The shale gas market is expected to register a CAGR of more than 9.0% during the period of 2021-2026. The COVID-19 has brought the largest change in the industry since the beginning of the shale boom in 2007. The pandemic is expected to impede the growth of the market, with most of the risky assets being restructured and many companies either leaving or soon to leave the basins till the price point becomes profitable. Factors, such as an increase in consumption of oil and the rising growth in the oil-dependent industries, are expected to drive the market. However, volatility in the oil market with prices going below the shale gas production cost may be a restraint.

Key Highlights

  • Increasing environmental concerns during the production of shale gas are expected to restrain the market studied.
  • New developments in shale gas production technology, like the advancements in horizontal drilling technology, are expected to make the shale gas reservoirs more viable, and this may provide an opportunity for market players.
  • North America is expected to be the largest market in the forecast period, owing to its large-scale production of shale gas in the region.

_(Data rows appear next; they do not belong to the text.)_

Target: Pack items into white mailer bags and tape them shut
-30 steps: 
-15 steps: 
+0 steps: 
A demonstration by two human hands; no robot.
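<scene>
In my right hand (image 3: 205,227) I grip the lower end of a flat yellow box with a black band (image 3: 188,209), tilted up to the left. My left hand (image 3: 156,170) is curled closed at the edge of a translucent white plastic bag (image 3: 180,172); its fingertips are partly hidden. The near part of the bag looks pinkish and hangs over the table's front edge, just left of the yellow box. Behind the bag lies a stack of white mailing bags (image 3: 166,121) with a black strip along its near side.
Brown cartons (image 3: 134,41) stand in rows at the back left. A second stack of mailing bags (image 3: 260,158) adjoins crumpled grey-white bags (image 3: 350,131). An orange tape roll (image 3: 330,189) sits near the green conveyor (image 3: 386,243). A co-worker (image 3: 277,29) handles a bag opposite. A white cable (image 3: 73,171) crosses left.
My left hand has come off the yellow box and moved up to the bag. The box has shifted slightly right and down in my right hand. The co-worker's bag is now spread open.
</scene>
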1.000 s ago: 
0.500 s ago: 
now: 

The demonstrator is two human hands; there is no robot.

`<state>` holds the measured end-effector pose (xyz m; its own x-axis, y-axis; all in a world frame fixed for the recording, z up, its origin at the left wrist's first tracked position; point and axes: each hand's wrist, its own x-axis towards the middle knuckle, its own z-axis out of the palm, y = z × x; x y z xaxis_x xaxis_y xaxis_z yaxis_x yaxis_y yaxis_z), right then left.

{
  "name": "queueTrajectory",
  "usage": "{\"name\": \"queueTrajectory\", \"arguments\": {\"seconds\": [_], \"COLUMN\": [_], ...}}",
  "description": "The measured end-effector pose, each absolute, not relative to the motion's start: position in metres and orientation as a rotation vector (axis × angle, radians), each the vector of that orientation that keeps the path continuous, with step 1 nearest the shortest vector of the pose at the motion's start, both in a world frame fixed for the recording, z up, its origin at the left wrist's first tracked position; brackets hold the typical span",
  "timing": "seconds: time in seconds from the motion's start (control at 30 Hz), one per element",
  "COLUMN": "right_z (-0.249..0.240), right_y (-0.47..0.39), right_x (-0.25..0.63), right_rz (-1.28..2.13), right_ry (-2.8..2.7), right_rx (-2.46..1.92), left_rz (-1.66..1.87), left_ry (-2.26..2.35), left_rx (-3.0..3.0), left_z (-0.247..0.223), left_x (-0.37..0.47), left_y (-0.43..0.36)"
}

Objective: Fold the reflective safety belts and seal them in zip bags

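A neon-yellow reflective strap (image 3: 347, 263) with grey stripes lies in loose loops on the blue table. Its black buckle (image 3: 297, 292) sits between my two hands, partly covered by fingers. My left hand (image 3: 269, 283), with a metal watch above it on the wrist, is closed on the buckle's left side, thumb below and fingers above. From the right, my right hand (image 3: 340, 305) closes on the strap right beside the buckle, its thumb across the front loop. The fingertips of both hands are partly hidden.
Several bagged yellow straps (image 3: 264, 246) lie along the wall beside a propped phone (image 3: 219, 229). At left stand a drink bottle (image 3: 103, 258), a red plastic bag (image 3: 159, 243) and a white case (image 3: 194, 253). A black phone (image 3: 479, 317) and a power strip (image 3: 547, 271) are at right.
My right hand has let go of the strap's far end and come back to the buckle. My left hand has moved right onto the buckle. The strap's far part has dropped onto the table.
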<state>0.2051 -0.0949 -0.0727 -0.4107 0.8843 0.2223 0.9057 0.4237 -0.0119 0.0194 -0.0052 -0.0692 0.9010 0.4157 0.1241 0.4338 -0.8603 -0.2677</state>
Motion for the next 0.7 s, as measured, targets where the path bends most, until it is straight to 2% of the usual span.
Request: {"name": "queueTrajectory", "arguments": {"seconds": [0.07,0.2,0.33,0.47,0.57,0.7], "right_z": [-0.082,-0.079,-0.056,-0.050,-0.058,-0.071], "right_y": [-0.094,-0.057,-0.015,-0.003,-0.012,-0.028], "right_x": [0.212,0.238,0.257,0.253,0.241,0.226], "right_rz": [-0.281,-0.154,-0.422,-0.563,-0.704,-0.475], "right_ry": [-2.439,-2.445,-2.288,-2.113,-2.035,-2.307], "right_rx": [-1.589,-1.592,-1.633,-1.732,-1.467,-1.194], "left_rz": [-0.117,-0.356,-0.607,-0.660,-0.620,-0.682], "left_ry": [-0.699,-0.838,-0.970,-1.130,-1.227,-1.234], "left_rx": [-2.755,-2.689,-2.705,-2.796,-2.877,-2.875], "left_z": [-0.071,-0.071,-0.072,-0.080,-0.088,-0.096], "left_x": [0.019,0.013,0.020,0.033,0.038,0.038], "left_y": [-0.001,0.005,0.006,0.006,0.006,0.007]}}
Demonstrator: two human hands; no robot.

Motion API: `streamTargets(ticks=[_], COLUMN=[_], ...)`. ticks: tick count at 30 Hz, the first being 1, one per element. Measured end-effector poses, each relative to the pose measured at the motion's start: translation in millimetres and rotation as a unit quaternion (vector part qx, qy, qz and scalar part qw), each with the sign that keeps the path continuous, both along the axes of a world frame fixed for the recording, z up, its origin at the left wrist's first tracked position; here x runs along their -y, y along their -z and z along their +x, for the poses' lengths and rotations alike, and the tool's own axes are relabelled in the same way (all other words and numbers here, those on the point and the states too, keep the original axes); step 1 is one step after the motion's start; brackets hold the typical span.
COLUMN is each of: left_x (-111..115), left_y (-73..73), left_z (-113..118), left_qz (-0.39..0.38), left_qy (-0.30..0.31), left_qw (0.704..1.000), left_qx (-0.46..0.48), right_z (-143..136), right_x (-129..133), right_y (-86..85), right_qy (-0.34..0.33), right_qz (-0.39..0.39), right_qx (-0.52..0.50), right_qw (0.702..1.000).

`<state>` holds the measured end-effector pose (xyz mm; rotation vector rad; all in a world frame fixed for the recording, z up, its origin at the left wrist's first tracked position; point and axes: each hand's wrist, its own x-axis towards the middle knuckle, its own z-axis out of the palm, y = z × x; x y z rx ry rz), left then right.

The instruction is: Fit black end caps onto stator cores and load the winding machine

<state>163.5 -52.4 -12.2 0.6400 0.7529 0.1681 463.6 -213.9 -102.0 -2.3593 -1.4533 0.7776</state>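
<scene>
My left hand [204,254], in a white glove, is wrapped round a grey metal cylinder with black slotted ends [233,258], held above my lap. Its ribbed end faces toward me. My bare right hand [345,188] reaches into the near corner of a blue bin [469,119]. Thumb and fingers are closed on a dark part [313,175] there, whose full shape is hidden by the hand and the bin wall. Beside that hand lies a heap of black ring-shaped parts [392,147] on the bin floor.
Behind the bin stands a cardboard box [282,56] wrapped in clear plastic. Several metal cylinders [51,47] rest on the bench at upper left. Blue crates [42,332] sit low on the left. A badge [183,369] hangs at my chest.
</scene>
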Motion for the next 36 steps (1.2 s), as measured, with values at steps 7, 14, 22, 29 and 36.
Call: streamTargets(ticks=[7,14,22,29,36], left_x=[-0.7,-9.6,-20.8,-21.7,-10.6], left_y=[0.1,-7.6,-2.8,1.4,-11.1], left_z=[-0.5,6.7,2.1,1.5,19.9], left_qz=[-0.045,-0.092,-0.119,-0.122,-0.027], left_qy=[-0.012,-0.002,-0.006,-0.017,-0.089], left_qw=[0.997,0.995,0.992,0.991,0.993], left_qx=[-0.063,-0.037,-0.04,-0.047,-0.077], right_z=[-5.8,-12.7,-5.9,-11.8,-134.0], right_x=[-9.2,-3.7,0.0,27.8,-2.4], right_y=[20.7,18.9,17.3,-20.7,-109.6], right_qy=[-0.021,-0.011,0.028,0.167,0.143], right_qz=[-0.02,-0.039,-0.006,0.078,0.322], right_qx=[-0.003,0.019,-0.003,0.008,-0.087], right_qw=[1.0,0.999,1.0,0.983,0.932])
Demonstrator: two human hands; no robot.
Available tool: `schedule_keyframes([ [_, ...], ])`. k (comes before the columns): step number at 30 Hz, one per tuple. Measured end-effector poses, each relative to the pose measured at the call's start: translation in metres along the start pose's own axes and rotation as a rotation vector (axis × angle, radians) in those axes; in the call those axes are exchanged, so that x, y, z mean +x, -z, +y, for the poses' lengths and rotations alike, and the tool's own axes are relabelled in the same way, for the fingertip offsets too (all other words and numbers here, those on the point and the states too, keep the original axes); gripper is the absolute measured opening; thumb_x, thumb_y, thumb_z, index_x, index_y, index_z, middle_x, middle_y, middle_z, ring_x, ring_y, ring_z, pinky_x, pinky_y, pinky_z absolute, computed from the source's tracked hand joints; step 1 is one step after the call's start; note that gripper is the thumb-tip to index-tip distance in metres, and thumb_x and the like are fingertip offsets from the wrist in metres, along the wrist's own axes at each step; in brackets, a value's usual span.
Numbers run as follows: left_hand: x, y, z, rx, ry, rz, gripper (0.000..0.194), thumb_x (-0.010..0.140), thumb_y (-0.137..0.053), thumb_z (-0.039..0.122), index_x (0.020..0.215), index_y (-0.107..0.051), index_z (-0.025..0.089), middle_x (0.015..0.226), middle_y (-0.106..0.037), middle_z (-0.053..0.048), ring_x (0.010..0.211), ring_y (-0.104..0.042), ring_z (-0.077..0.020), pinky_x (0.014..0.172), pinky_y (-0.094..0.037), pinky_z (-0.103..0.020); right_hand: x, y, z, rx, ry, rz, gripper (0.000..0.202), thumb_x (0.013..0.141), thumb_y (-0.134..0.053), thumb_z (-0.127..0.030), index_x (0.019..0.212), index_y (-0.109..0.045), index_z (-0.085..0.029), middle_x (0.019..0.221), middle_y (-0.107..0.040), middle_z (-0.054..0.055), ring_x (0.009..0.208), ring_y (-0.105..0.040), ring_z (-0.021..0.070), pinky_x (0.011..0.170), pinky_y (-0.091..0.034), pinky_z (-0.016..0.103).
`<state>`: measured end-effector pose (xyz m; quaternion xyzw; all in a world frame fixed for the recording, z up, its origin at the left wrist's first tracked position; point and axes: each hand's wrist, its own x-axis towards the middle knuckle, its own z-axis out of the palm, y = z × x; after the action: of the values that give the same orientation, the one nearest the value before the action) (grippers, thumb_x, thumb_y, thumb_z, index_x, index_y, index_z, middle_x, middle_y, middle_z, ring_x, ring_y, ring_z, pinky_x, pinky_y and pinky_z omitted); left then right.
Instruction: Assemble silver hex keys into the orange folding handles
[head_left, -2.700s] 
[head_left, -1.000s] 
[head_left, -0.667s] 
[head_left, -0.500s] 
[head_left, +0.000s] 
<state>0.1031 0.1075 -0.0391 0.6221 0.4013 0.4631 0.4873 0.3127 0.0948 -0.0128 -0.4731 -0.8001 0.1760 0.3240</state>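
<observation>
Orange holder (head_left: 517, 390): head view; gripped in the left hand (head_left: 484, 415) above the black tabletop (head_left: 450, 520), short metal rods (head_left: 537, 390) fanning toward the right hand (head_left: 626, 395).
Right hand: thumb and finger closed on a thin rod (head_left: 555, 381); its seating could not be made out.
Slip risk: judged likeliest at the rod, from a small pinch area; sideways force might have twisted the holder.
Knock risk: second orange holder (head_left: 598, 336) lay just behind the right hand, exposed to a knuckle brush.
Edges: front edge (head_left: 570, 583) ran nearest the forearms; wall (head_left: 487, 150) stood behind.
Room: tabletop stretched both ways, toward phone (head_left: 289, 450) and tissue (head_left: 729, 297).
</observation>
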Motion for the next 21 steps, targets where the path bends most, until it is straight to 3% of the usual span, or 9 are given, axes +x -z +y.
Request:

The United States is expected to lead shale gas production in the region.

Key Market Trends

Increasing Environmental Concerns to Restrain the Market

  • Despite the economic benefits, environmental risks associated with hydraulic fracturing are restraining the shale gas market.
  • Methane gas emissions during the drilling process pose potential air pollution risks. Additionally, incorrect disposal of large volumes of chemically treated water used in hydraulic fracturing operations can potentially cause severe surface water contamination. This has attracted criticism from environment protection bodies and NGOs around the world. Due to its impact on health and farming, local farmers and residents have also repeatedly opposed hydraulic fracturing. ​
  • Additionally, a typical fracking well requires approximately 2-10 million gallons of water during fracking operations, which puts additional strain on the water supply, particularly in the drought-prone regions. ​
  • In West Texas, where the Permian Basin (which is expected to drive the growth of shale gas activities in the United States) is located, shale gas companies faced opposition and criticism from the farmers due to the water shortage.
  • The US Geological Survey (USGS) blamed shale gas activities for the increase in earthquakes in recent times in certain parts of the Central and Eastern United States that are well-known for oil and gas extraction. ​
  • Thus, the increasing environmental concerns are expected to restrain the market during the forecast period.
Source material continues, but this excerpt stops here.